## ASSIGNMENT
Pictures stay out. Everything else in the entries is copied exactly.
======
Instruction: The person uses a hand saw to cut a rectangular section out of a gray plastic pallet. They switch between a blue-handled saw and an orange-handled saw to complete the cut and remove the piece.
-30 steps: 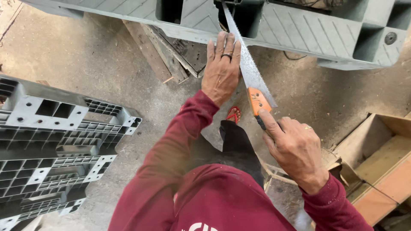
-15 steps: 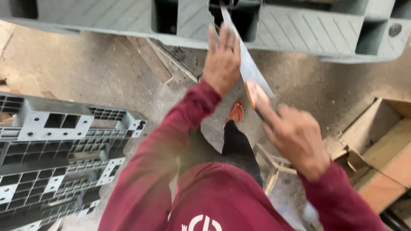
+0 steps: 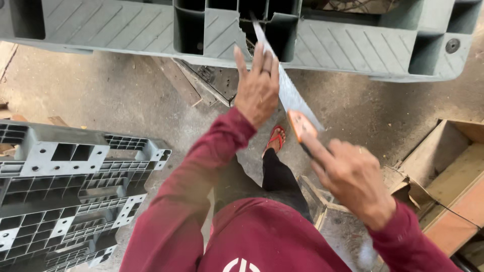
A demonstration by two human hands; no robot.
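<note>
Your right hand (image 3: 353, 179) grips the saw (image 3: 287, 90) by its orange handle (blade tip in the grey pallet (image 3: 353, 45)); your left hand (image 3: 258, 85), fingers open, steadies the blade.

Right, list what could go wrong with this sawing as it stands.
1. The left hand lies flat against the saw blade, fingers beside its edge; a slip could cut them.
2. The blade enters a jagged broken gap in the grey plastic pallet; it may bind and jerk the right hand gripping the orange handle.
3. The foot below wears only an open red sandal, exposed to falling pieces.
</note>
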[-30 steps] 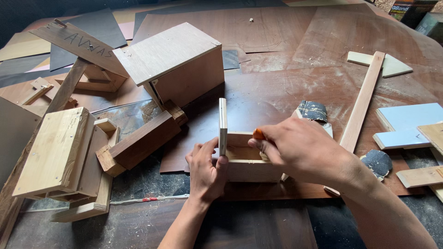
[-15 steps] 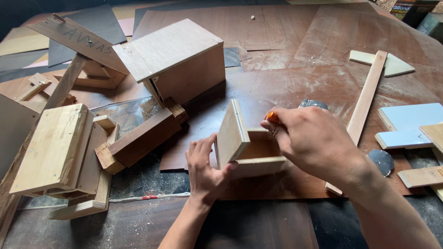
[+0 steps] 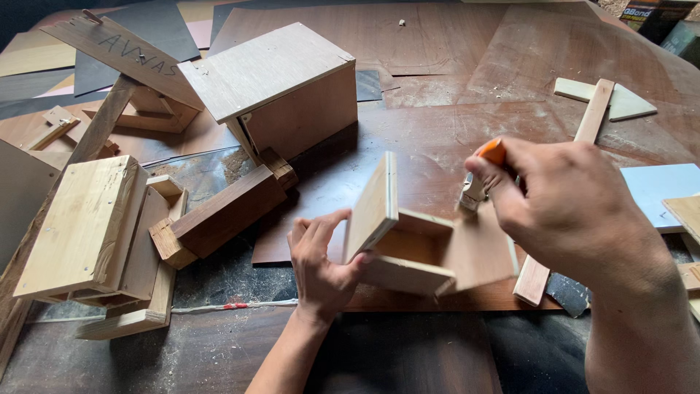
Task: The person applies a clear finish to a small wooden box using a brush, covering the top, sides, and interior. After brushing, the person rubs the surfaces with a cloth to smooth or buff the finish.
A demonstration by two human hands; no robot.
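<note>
Plywood box (image 3: 419,252), small, open and half-built, sits just below the middle of the frame on a brown board (image 3: 437,164), tipped so that its hollow faces up and toward the right; nothing lies inside it, only bare pale wood. One loose-looking side panel (image 3: 373,208) stands tilted at its left edge, leaning away to the upper left, and a flat panel spreads out at its right end. The left hand (image 3: 321,266) grips the box at its lower left corner, thumb pressed along the front wall, fingers curled up behind the tilted panel. The right hand (image 3: 565,208) hovers above the box's right end, fingers pinched tight around a small tube with an orange top (image 3: 485,171), whose pale nozzle points down near the back rim of the box; whether it touches the wood I cannot tell. A larger closed plywood box (image 3: 281,87) stands in the upper left centre, its inside out of sight. Left of it lie stacked wooden blocks (image 3: 87,222) and a dark wood bar (image 3: 222,215). A long wooden strip (image 3: 576,175) runs down the right side, partly behind the right hand.
</note>
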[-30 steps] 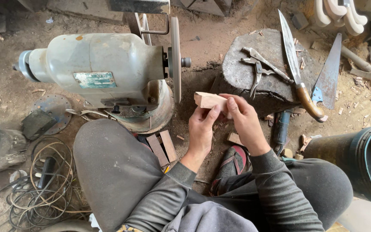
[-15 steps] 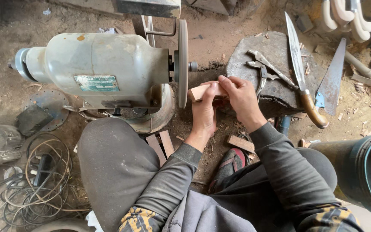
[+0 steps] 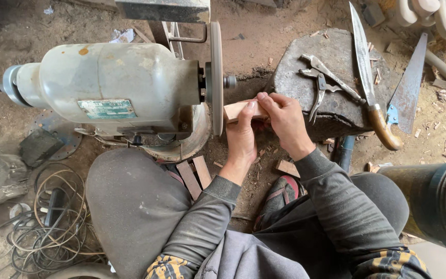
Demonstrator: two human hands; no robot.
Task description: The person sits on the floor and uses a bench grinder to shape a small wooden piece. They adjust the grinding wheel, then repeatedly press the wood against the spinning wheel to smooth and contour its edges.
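Wood block (image 3: 236,110), small and pale, sits pinched between both hands with one end touching the flat face of the grinding disc (image 3: 216,77). It looks light, stiff and dry, unlikely to slip or bend, though short enough that fingers sit near the disc; the far end, away from the wheel, seems the safest place to hold. Its long axis runs roughly level, left to right, pointing straight at the disc. The left hand (image 3: 242,135) has its grip closed on the block from below, thumb up along its side; the right hand (image 3: 285,121) clamps the outer end from above. Behind the disc is the grey motor housing (image 3: 114,82). To the right, a stone block (image 3: 331,77) carries pliers (image 3: 320,93) and a long knife (image 3: 365,72), with a saw (image 3: 409,88) beyond.
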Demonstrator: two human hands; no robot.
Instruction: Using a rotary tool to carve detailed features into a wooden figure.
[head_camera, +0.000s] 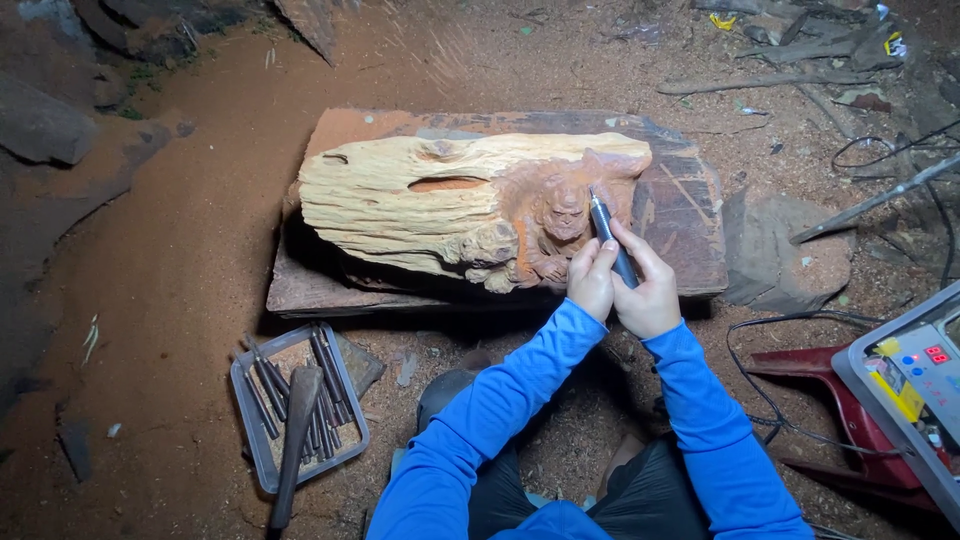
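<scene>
Engraving pen (611, 240) in both closed hands — left (592, 280), right (648, 290) — tip seemingly on the wood carving (470, 205).

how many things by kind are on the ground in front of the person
carved log: 1
wooden slab under it: 1
tray of chisels: 1
mallet across the tray: 1
rotary pen tool, in left hand and right hand: 1
total: 5

Grey control box (905, 400), far right: small red display (937, 354), yellow label (897, 392).
</scene>
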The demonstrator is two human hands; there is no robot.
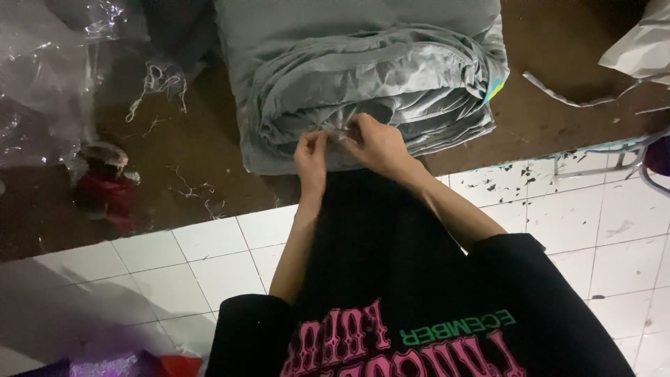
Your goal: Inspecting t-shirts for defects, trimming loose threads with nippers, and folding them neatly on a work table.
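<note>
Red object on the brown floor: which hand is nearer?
Left. The left hand works at the grey fabric stack, on the side toward the red object; the right hand is farther off.

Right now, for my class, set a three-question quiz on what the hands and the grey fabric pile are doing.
1. True or false: both hands meet at the front edge of the stack of grey folded fabric.
2. Which hand lies further up in the picture?
3. What lies under the person's forearms: A white tiles, B black cloth, C clear plastic?

Key: 1 true. 2 the right hand, not the left hand. 3 B, the black cloth.
</note>
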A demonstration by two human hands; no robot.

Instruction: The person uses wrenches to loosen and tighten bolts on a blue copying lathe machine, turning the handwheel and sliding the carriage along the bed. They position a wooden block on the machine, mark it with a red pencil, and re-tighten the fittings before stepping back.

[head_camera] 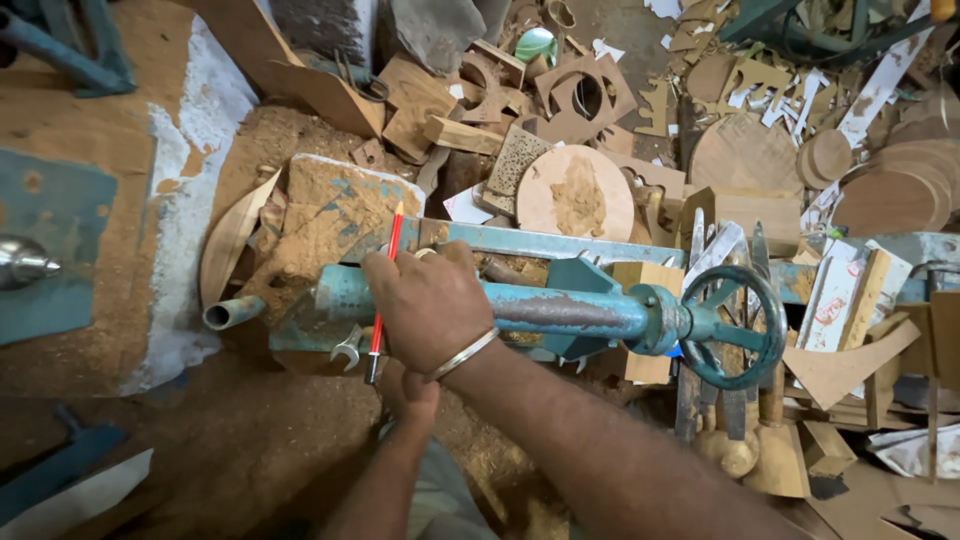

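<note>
1 red pencil (385,290), under right hand (430,305)

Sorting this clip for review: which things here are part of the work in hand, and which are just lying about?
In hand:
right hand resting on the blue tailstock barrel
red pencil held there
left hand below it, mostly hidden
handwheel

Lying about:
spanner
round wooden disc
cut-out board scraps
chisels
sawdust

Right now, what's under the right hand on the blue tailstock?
The right hand lies on the blue tailstock barrel, with a red pencil beneath its fingers. A spanner pokes out below. The left hand sits lower, mostly covered, so its grip is hidden.
</note>
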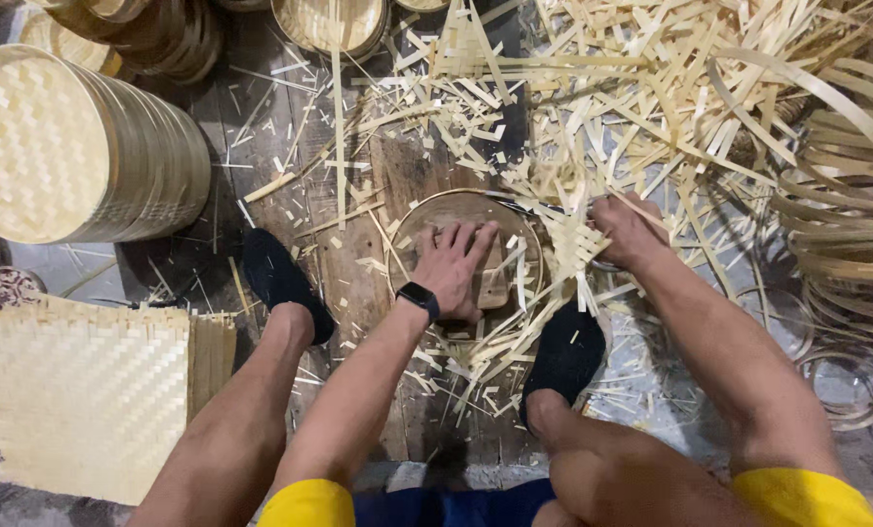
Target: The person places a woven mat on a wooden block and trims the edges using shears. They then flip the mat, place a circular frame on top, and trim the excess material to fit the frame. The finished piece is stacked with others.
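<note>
Left hand (453,265) pressed flat, fingers spread, on round wooden disc (461,210) on dark plank floor (358,283). Right hand (627,226) grips woven pale bamboo strips (563,249) at disc's right edge. Loose bamboo offcuts (592,98) heaped behind; stacked round bamboo lids (75,146) left; square woven bamboo mat (85,390) lower left.

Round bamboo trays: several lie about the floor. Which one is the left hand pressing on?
The round tray between the feet: the left hand presses a wooden block onto it. The others sit stacked at the upper left, untouched.
</note>
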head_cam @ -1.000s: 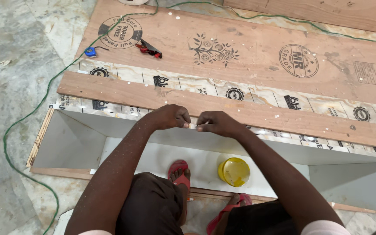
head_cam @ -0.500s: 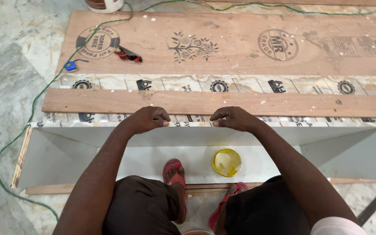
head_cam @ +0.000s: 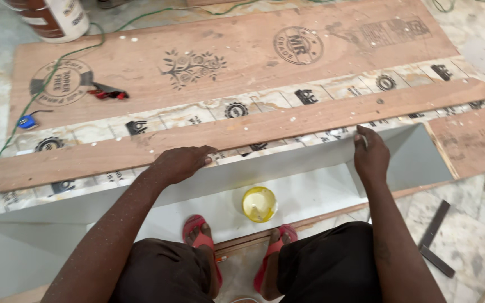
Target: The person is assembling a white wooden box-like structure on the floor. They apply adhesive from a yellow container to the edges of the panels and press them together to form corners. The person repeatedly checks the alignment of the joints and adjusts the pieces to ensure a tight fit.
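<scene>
The long wooden strip (head_cam: 242, 132) runs left to right just beyond both hands; left hand (head_cam: 179, 164) curls on the white panel edge (head_cam: 276, 163), right hand (head_cam: 370, 154) pinches it.

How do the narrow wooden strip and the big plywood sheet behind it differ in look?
The narrow wooden strip is long, slim and bare, while the big plywood sheet is broad and carries dark round stamps and a tree mark. The left hand rests at the strip; tools lie on the sheet. Both are brown, flat and dusty.
</scene>
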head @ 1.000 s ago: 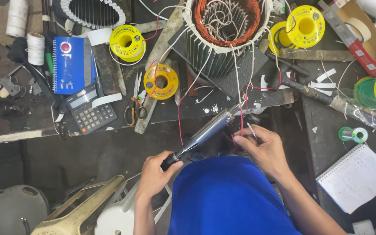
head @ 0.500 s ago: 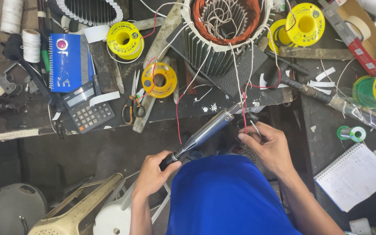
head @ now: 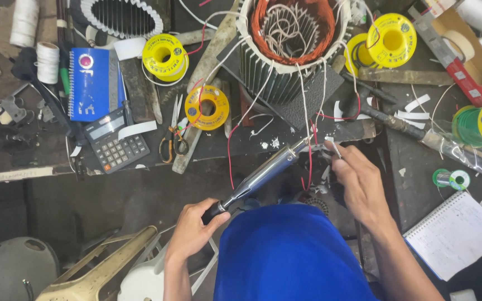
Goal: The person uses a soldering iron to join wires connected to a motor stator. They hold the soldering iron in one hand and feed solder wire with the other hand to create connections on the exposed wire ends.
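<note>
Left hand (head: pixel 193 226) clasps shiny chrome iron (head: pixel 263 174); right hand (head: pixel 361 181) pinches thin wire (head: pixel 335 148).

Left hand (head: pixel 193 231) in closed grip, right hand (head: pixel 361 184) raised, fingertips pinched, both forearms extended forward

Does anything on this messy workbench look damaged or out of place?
Nothing looks broken. The oddest thing is the motor stator, whose loose white and red leads trail across the bench towards the right hand. White scraps lie scattered nearby.
</note>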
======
## ANSWER TO THE EXERCISE
Instruction: The person uses a hand saw to cut a rectangular section out of a gray plastic pallet. They switch between a blue-handled saw and an orange-handled saw to complete the cut and remove the piece.
-30 steps: 
-15 steps: 
+0 steps: 
A demonstration by two human hands; no robot.
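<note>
Your right hand (image 3: 353, 179) grips the saw (image 3: 287, 90) by its orange handle (blade tip in the grey pallet (image 3: 353, 45)); your left hand (image 3: 258, 85), fingers open, steadies the blade.

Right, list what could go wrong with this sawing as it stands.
1. The left hand lies flat against the saw blade, fingers beside its edge; a slip could cut them.
2. The blade enters a jagged broken gap in the grey plastic pallet; it may bind and jerk the right hand gripping the orange handle.
3. The foot below wears only an open red sandal, exposed to falling pieces.
</note>
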[-30 steps] 
[-15 steps] 
[+0 steps] 
Task: The person applies a clear finish to a small wooden box using a brush, covering the top, sides, and interior. After brushing, the person rubs the surfaces with a cloth to smooth or buff the finish.
A demonstration by two human hands; no robot.
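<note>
Plywood box (image 3: 419,252), small, open and half-built, sits just below the middle of the frame on a brown board (image 3: 437,164), tipped so that its hollow faces up and toward the right; nothing lies inside it, only bare pale wood. One loose-looking side panel (image 3: 373,208) stands tilted at its left edge, leaning away to the upper left, and a flat panel spreads out at its right end. The left hand (image 3: 321,266) grips the box at its lower left corner, thumb pressed along the front wall, fingers curled up behind the tilted panel. The right hand (image 3: 565,208) hovers above the box's right end, fingers pinched tight around a small tube with an orange top (image 3: 485,171), whose pale nozzle points down near the back rim of the box; whether it touches the wood I cannot tell. A larger closed plywood box (image 3: 281,87) stands in the upper left centre, its inside out of sight. Left of it lie stacked wooden blocks (image 3: 87,222) and a dark wood bar (image 3: 222,215). A long wooden strip (image 3: 576,175) runs down the right side, partly behind the right hand.
</note>
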[-30 steps] 
[-15 steps] 
[+0 steps] 
Demonstrator: two human hands; no robot.
Task description: The person sits on the floor and uses a bench grinder to shape a small wooden piece. They adjust the grinding wheel, then repeatedly press the wood against the spinning wheel to smooth and contour its edges.
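Wood block (image 3: 236,110), small and pale, sits pinched between both hands with one end touching the flat face of the grinding disc (image 3: 216,77). It looks light, stiff and dry, unlikely to slip or bend, though short enough that fingers sit near the disc; the far end, away from the wheel, seems the safest place to hold. Its long axis runs roughly level, left to right, pointing straight at the disc. The left hand (image 3: 242,135) has its grip closed on the block from below, thumb up along its side; the right hand (image 3: 285,121) clamps the outer end from above. Behind the disc is the grey motor housing (image 3: 114,82). To the right, a stone block (image 3: 331,77) carries pliers (image 3: 320,93) and a long knife (image 3: 365,72), with a saw (image 3: 409,88) beyond.
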Demonstrator: two human hands; no robot.
Instruction: Using a rotary tool to carve detailed features into a wooden figure.
[head_camera, +0.000s] 
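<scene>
Engraving pen (611, 240) in both closed hands — left (592, 280), right (648, 290) — tip seemingly on the wood carving (470, 205).

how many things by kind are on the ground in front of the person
carved log: 1
wooden slab under it: 1
tray of chisels: 1
mallet across the tray: 1
rotary pen tool, in left hand and right hand: 1
total: 5

Grey control box (905, 400), far right: small red display (937, 354), yellow label (897, 392).
</scene>
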The demonstrator is two human hands; there is no robot.
Your goal: Inspecting t-shirts for defects, trimming loose threads with nippers, and folding them neatly on a work table.
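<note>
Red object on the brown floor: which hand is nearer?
Left. The left hand works at the grey fabric stack, on the side toward the red object; the right hand is farther off.

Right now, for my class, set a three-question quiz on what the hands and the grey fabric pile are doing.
1. True or false: both hands meet at the front edge of the stack of grey folded fabric.
2. Which hand lies further up in the picture?
3. What lies under the person's forearms: A white tiles, B black cloth, C clear plastic?

Key: 1 true. 2 the right hand, not the left hand. 3 B, the black cloth.
</note>
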A demonstration by two human hands; no robot.

Instruction: The person uses wrenches to loosen and tighten bolts on a blue copying lathe machine, turning the handwheel and sliding the carriage along the bed. They position a wooden block on the machine, mark it with a red pencil, and re-tighten the fittings before stepping back.

[head_camera] 

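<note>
1 red pencil (385,290), under right hand (430,305)

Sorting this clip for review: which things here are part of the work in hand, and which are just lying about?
In hand:
right hand resting on the blue tailstock barrel
red pencil held there
left hand below it, mostly hidden
handwheel

Lying about:
spanner
round wooden disc
cut-out board scraps
chisels
sawdust

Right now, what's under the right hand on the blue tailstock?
The right hand lies on the blue tailstock barrel, with a red pencil beneath its fingers. A spanner pokes out below. The left hand sits lower, mostly covered, so its grip is hidden.
</note>
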Target: The person places a woven mat on a wooden block and trims the edges using shears. They then flip the mat, place a circular frame on top, and trim the excess material to fit the frame. The finished piece is stacked with others.
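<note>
Left hand (453,265) pressed flat, fingers spread, on round wooden disc (461,210) on dark plank floor (358,283). Right hand (627,226) grips woven pale bamboo strips (563,249) at disc's right edge. Loose bamboo offcuts (592,98) heaped behind; stacked round bamboo lids (75,146) left; square woven bamboo mat (85,390) lower left.

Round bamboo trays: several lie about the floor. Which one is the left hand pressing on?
The round tray between the feet: the left hand presses a wooden block onto it. The others sit stacked at the upper left, untouched.
</note>
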head_cam @ -1.000s: 
head_cam @ -0.500s: 
head_cam @ +0.000s: 
Target: The person is assembling a white wooden box-like structure on the floor. They apply adhesive from a yellow container to the edges of the panels and press them together to form corners. The person repeatedly checks the alignment of the joints and adjusts the pieces to ensure a tight fit.
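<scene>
The long wooden strip (head_cam: 242, 132) runs left to right just beyond both hands; left hand (head_cam: 179, 164) curls on the white panel edge (head_cam: 276, 163), right hand (head_cam: 370, 154) pinches it.

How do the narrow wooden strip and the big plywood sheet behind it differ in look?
The narrow wooden strip is long, slim and bare, while the big plywood sheet is broad and carries dark round stamps and a tree mark. The left hand rests at the strip; tools lie on the sheet. Both are brown, flat and dusty.
</scene>
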head @ 1.000 s ago: 
head @ 0.500 s ago: 
head @ now: 
Goal: The person uses a soldering iron to join wires connected to a motor stator. They hold the soldering iron in one hand and feed solder wire with the other hand to create connections on the exposed wire ends.
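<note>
Left hand (head: pixel 193 226) clasps shiny chrome iron (head: pixel 263 174); right hand (head: pixel 361 181) pinches thin wire (head: pixel 335 148).

Left hand (head: pixel 193 231) in closed grip, right hand (head: pixel 361 184) raised, fingertips pinched, both forearms extended forward

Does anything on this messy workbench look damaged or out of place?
Nothing looks broken. The oddest thing is the motor stator, whose loose white and red leads trail across the bench towards the right hand. White scraps lie scattered nearby.
</note>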

With that, the answer is done.